■ Data extracts
....

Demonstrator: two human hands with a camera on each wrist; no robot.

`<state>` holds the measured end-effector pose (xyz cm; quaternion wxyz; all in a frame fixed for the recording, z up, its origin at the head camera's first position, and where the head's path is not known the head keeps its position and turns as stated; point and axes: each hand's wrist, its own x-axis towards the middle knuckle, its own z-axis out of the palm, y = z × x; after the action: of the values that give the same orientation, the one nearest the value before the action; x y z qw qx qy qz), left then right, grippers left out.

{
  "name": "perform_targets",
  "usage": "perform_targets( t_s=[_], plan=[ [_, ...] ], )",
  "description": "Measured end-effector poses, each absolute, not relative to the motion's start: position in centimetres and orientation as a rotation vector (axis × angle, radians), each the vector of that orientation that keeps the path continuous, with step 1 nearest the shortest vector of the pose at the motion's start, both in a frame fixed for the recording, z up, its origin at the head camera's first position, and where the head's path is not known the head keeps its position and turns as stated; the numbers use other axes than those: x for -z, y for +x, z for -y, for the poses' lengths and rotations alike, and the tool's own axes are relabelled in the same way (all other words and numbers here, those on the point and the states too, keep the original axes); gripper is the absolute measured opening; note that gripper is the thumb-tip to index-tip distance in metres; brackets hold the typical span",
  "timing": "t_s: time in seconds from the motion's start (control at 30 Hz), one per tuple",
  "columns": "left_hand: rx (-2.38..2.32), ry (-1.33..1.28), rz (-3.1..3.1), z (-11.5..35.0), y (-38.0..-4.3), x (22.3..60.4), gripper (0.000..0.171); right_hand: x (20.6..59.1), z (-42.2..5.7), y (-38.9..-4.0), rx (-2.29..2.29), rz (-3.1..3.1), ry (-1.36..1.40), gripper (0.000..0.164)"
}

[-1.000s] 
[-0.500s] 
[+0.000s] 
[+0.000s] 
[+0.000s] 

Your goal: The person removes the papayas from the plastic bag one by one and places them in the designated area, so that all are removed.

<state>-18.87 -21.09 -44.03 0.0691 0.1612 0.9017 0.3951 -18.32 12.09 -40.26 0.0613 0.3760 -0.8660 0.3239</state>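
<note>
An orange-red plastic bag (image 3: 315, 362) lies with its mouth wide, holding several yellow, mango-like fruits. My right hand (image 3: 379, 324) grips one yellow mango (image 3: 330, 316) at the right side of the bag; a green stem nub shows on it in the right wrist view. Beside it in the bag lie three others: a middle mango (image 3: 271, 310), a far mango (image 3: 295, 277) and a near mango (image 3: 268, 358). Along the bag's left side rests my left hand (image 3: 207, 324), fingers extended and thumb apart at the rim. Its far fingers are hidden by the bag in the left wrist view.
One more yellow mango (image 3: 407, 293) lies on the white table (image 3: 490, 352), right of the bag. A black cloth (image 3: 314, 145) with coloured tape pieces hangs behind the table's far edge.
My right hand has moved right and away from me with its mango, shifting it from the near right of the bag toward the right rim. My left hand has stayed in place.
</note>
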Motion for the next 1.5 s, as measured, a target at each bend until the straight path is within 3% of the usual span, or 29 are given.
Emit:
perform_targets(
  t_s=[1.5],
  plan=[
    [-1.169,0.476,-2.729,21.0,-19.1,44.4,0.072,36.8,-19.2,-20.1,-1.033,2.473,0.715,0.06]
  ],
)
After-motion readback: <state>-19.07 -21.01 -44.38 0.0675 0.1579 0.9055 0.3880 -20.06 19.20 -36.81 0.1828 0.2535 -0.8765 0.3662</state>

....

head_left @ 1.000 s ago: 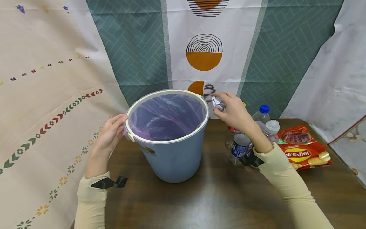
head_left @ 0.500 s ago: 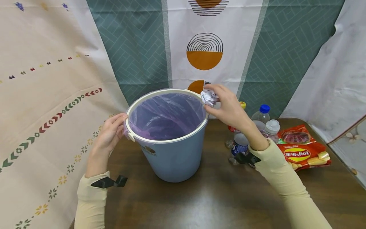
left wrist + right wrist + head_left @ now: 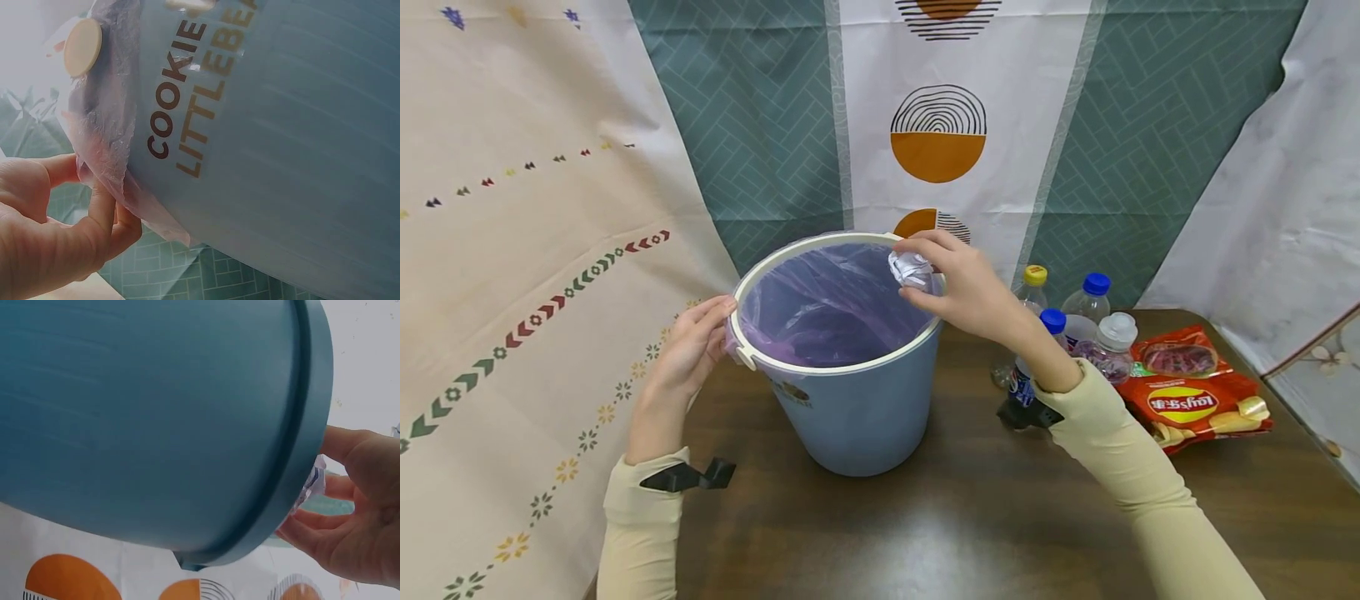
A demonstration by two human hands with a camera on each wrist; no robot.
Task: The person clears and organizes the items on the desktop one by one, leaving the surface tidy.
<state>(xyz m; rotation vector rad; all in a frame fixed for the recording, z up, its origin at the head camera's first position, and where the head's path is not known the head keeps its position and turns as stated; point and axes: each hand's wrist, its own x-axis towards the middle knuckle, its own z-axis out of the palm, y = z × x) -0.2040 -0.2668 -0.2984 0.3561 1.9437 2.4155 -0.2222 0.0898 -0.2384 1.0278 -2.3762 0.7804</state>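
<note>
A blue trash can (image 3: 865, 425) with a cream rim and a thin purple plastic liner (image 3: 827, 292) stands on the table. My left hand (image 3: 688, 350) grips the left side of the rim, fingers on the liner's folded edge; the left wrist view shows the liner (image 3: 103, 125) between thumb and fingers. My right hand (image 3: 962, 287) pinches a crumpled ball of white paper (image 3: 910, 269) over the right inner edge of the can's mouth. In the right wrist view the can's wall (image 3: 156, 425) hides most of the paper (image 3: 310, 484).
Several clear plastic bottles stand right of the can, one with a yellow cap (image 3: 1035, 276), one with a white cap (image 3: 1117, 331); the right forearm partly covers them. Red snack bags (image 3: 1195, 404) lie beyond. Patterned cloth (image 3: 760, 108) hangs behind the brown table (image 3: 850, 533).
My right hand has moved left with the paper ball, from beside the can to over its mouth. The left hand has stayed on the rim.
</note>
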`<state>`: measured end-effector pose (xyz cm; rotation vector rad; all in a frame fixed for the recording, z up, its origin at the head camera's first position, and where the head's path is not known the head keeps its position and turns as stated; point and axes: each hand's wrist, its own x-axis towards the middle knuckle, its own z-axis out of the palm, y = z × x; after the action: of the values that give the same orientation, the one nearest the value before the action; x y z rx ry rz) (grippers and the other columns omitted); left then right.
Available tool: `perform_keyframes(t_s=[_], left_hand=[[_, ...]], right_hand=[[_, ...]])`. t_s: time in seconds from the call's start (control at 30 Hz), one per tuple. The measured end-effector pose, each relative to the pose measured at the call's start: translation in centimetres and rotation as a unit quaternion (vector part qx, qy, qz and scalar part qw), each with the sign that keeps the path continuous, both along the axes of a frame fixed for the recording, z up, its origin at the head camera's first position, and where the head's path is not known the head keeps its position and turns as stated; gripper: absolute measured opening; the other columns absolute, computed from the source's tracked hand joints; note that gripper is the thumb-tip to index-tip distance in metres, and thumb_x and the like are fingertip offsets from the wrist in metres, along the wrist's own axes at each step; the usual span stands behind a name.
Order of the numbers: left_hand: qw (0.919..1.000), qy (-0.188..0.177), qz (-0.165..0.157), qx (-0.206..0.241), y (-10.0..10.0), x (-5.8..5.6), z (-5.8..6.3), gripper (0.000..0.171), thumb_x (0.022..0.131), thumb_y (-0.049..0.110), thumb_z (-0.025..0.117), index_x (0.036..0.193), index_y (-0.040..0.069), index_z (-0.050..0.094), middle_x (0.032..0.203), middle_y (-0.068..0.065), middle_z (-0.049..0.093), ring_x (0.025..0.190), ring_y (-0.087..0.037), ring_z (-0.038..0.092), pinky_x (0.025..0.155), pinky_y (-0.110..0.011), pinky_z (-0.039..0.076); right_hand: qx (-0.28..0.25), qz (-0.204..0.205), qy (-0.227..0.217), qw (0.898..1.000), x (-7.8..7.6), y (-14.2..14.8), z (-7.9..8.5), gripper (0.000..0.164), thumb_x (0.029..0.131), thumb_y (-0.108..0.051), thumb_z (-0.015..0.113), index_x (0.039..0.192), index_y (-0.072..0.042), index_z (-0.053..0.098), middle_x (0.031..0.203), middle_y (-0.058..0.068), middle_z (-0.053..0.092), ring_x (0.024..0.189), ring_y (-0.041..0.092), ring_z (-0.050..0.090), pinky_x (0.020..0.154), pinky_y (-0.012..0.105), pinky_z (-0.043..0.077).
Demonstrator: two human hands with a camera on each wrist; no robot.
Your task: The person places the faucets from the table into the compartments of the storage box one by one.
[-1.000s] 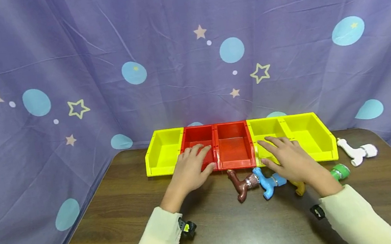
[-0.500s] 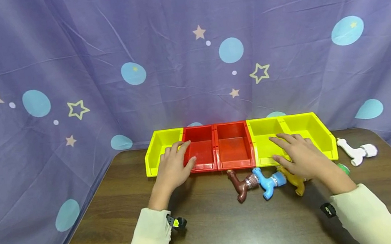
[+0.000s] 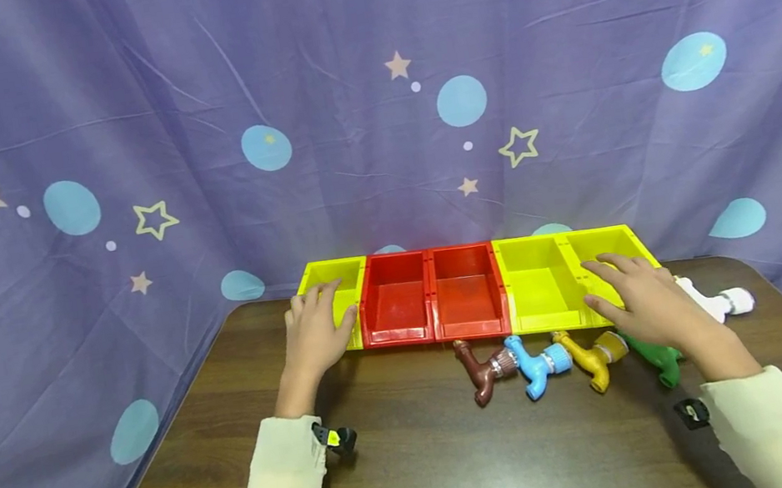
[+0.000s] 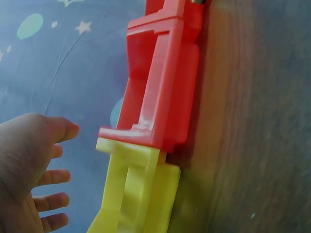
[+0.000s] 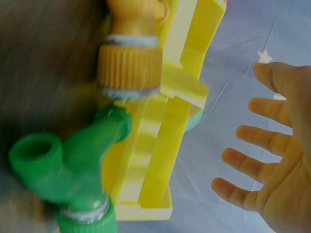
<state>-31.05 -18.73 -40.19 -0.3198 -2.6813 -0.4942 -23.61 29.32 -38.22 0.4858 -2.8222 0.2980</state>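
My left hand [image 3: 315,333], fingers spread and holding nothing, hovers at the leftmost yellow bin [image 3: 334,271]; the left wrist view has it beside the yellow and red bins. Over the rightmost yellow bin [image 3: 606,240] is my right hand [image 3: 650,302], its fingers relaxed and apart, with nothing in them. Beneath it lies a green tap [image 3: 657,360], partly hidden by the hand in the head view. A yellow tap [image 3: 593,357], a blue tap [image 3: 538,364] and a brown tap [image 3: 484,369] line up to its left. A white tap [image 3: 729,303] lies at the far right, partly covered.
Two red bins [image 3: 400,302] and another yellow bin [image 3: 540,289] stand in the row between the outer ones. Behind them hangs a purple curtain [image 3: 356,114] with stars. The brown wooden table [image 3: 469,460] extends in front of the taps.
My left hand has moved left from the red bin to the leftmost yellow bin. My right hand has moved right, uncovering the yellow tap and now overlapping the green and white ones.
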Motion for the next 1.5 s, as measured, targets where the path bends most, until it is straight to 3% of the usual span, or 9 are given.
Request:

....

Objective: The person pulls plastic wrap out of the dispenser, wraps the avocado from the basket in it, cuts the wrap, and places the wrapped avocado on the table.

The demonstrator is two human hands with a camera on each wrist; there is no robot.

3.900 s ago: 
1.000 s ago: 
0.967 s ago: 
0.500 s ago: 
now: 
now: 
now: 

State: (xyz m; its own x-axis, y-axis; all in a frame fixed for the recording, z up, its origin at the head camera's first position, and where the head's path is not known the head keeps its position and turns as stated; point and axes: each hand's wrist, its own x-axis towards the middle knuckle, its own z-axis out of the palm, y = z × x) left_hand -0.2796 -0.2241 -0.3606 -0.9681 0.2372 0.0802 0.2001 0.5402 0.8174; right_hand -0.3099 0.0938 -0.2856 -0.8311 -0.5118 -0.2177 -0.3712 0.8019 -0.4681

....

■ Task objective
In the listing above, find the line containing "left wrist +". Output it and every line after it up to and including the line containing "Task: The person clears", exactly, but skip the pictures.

■ Answer
left wrist + right wrist + head_left @ now: 
A demonstration by two human hands with a camera on each wrist; no robot.
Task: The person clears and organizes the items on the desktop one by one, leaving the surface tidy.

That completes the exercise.